TO DO
Give the number of lines that contain "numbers" in the listing, and write nothing else.

----- RECORDED DATA

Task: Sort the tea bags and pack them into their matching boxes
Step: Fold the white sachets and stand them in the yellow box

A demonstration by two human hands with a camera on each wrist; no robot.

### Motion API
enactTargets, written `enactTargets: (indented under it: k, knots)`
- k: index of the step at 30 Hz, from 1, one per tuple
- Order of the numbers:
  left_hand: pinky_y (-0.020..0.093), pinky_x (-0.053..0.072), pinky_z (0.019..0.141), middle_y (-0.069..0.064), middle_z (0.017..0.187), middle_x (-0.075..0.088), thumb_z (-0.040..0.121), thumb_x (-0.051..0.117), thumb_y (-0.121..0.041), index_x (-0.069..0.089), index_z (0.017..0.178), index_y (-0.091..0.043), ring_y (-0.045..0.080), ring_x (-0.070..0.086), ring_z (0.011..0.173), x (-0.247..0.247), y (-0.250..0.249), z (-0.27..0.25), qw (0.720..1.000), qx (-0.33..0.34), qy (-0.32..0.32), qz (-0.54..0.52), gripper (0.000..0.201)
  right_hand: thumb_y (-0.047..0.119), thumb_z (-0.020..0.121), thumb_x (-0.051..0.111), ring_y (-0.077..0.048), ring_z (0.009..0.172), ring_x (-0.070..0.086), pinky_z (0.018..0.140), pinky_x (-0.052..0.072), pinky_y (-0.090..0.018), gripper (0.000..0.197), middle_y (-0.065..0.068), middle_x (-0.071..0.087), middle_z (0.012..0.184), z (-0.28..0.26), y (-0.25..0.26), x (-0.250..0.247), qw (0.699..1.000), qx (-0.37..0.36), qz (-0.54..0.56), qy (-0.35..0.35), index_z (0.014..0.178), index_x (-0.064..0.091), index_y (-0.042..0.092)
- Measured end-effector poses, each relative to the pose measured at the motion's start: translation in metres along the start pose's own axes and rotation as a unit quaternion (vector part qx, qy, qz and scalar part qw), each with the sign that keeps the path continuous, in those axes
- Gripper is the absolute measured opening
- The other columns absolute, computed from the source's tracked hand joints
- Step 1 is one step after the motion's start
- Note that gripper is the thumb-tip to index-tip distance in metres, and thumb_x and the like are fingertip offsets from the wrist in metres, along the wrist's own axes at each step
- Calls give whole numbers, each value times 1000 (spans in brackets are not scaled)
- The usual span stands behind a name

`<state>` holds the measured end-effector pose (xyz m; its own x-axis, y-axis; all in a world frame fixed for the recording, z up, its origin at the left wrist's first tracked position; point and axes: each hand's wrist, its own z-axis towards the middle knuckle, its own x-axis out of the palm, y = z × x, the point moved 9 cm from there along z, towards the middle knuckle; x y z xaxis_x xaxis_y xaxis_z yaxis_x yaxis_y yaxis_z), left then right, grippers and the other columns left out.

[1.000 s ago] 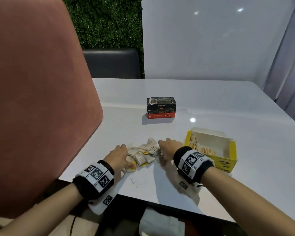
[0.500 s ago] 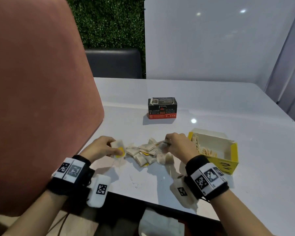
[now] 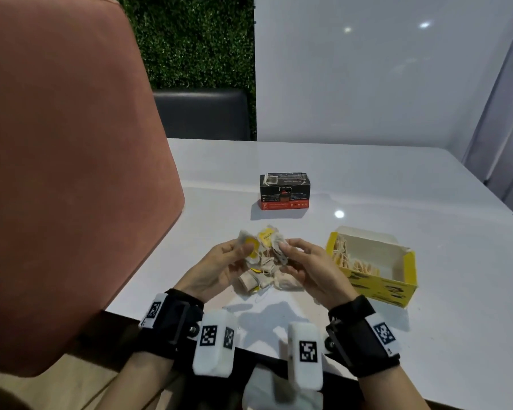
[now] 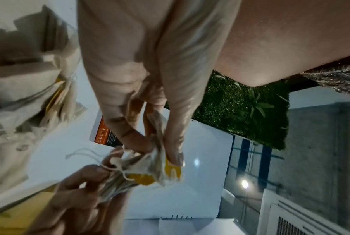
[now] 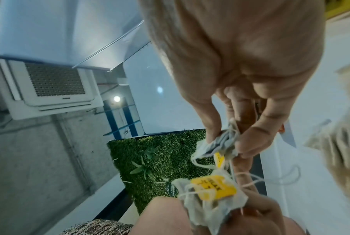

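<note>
- Pink padded chair back (image 3: pixel 65 179) filling the left of the head view, right against the left edge of the white surface (image 3: pixel 397 202); dark seat back (image 3: pixel 202 113) and green leafy wall panel (image 3: pixel 196 39) behind the far edge.
- Left hand (image 3: pixel 219 267) raised above the near part of the surface, thumb and fingers pinching a tea bag with a yellow tag (image 3: pixel 251 245); writing on that tag too blurred to read.
- Loose heap of tea bags (image 3: pixel 264 281) lying on the surface under and between both hands, strings tangled, yellow tags showing here and there.
- Black and red tea box (image 3: pixel 285 191) standing farther back near the middle of the surface, well apart from the heap; small white print on its front, not legible; flap on top, whether shut cannot be told.
- Second yellow tag (image 5: pixel 214 187) in the bundle held between the hands, printed with "RELAX" in the right wrist view.
- Right hand (image 3: pixel 311 270) raised just beside the left, thumb and fingertips pinching a bunched tea bag (image 5: pixel 222 141) with its strings.
- Yellow tea box (image 3: pixel 376 267) open-topped to the right of the hands, dark lettering along its near side unreadable; a row of pale tea bags (image 3: pixel 347 258) packed upright in its left part, right part showing bare white inner wall.
</note>
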<state>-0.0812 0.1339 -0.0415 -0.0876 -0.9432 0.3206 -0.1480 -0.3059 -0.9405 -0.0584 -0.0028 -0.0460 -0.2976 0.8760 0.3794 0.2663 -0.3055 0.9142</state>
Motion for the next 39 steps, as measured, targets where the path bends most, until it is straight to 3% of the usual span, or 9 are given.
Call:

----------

WRITTEN ANSWER
2